Un homme de ses amis, tout récemment arrivé d’Italie, et ignorant encore les liaisons du monde, lui a dit, après s’être informé de plusieurs femmes de sa connaissance : À propos, et madame de Pënàfiel ? J’espère que vous allez me raconter comme toujours quelque bonne histoire sur elle ? Voyons, quel est l’heureux ou le malheureux du moment ? Dites-moi donc cela ? Vous me le devez, à moi, qui, arrivant des antipodes, ne suis au fait de rien, et qui sans ces renseignements pourrais faire quelque gaucherie.

— Mais vous êtes fou, a répondu madame de *** rougissant beaucoup, et jetant un regard presque imperceptible de mon côté ; vous savez, au contraire, que je déteste les médisances, et surtout lorsqu’elles ont pour sujet une de mes meilleures amies ; car j’ai pour Marguerite une affection qui date de l’enfance, ajouta-t-elle en appuyant sur ces mots.

— Une de vos meilleures amies ! ah ! c’est charmant, par exemple ! reprit ce diable d’homme qui ne comprenait rien ; une de vos meilleures amies, soit ; mais alors en ce sens, celui qui aime bien, châtie bien ; car vous m’avez fait sur elle cent contes plus divertissants, plus mordants les uns que les autres.

L’embarras de madame de *** devenait extrême, j’en ai eu pitié.

— Je ne suis donc pas le seul, madame, à qui vous ayez tendu ce piège ? lui ai-je dit en riant.

— Un piège ? a repris le nouvel arrivant.

— Un piège, monsieur, ai-je répondu ; un piège rempli de malice, auquel moi-même, un des amis les plus sincèrement dévoués de madame de Pënàfiel, j’ai failli me laisser prendre.

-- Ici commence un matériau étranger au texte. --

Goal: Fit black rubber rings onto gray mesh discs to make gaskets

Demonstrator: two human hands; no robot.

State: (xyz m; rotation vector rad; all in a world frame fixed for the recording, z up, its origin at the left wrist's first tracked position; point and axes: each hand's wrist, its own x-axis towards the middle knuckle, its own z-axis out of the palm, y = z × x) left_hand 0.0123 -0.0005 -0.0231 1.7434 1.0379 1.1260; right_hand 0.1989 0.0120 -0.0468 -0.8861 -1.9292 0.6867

— Ah ! m’en croyez-vous capable ? m’a répondu madame de *** en souriant, sans comprendre encore ce que je voulais dire.

— Certes, madame, je vous en crois capable, car c’est un excellent moyen de connaître les véritables partisans de nos amis ; on dit en apparence un mal affreux de son amie intime, et selon que les personnes de sa connaissance la défendent ou renchérissent encore sur la médisance, on juge ainsi des bienveillants et des malveillants ; aussi, renseignée de la sorte, l’amie intime prend plus tard pour ce qu’elles valent les protestations qu’on lui fait.

— Ah ! vous êtes en vérité d’une indiscrétion insupportable, m’a dit madame de *** en minaudant.

L’arrivant d’Italie était stupéfait. Une nouvelle visite entra, je sortis.

. . . . . . . . . . . . . . . . . . . . . . . . .

À dix heures, je suis allé chez Marguerite. J’espérais l’attendre ; car je trouve toujours délicieux d’être quelque temps seul à rêver dans un salon habité par celle qu’on aime, puis de voir l’appartement tout à coup éclairé pour ainsi dire par sa présence. Je n’eus pas ce plaisir ; c’était elle qui m’attendait. Ce triomphe que je remportais sur les longueurs ordinaires et incommensurables de la toilette, cette attention délicate et rare d’être prête pour me recevoir, me charma.